Your goal: The answer must be the complete listing, copied exactly.

Data below:
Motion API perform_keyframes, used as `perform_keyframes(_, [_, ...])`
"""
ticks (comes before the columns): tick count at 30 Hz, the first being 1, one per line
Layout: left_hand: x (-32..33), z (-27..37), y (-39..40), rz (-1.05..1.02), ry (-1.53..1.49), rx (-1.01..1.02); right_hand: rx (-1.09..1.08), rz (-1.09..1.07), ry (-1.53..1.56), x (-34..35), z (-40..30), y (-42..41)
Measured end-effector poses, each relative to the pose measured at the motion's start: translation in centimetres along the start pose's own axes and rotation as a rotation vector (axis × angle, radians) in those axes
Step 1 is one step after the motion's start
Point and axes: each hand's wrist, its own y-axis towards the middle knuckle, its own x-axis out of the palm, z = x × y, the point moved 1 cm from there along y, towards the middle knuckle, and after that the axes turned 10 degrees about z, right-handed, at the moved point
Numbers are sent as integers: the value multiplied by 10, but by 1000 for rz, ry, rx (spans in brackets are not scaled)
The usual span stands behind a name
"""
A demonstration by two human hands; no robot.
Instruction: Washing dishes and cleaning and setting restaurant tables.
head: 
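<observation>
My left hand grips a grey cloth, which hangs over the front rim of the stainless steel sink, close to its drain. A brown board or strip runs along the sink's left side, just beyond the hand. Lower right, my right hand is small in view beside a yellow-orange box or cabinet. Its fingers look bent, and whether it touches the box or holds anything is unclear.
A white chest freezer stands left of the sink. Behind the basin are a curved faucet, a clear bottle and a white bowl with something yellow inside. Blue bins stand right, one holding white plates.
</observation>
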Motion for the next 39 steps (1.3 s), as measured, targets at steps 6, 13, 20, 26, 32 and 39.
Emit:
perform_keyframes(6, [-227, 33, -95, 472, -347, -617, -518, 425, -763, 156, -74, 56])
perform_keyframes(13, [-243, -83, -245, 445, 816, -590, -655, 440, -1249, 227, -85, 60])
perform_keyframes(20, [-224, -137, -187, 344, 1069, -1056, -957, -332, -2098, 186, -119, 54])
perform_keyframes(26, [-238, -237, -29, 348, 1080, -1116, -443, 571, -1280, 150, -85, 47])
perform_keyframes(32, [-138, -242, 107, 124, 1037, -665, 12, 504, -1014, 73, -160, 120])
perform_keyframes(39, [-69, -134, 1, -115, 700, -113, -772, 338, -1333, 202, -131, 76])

Answer:
Motion API perform_keyframes, used as `perform_keyframes(_, [_, ...])`
"""
ticks (comes before the columns): tick count at 30 Hz, the first being 1, one per line
Layout: left_hand: x (-32..33), z (-27..37), y (-39..40), rz (-1.05..1.02), ry (-1.53..1.49), rx (-1.01..1.02); right_hand: rx (-1.09..1.08), rz (-1.09..1.07), ry (-1.53..1.56), x (-34..35), z (-40..30), y (-42..41)
Measured end-effector poses, each relative to the pose measured at the motion's start: translation in centimetres along the start pose's own axes and rotation as a rotation vector (axis × angle, radians) in those axes
Step 1 is one step after the motion's start
Point and axes: each hand's wrist, its own y-axis towards the middle knuckle, its own x-axis out of the palm, z = x × y, the point moved 1 cm from there along y, towards the middle knuckle, and after that the axes turned 10 degrees about z, right-handed, at the moved point
Numbers are sent as integers: the value multiplied by 10, but by 1000 for rz, ry, rx (spans in brackets are not scaled)
The usual span stands behind a name
"""
A demonstration by two human hands; no robot.
Instruction: Washing dishes and cleaning and setting restaurant tables.
head: 
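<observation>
My left hand grips a grey cloth, which hangs over the front rim of the stainless steel sink, close to its drain. A brown board or strip runs along the sink's left side, just beyond the hand. Lower right, my right hand is small in view beside a yellow-orange box or cabinet. Its fingers look bent, and whether it touches the box or holds anything is unclear.
A white chest freezer stands left of the sink. Behind the basin are a curved faucet, a clear bottle and a white bowl with something yellow inside. Blue bins stand right, one holding white plates.
</observation>
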Motion for the next 39 steps (1.3 s), as measured, targets at steps 6, 13, 20, 26, 32 and 39.
Emit:
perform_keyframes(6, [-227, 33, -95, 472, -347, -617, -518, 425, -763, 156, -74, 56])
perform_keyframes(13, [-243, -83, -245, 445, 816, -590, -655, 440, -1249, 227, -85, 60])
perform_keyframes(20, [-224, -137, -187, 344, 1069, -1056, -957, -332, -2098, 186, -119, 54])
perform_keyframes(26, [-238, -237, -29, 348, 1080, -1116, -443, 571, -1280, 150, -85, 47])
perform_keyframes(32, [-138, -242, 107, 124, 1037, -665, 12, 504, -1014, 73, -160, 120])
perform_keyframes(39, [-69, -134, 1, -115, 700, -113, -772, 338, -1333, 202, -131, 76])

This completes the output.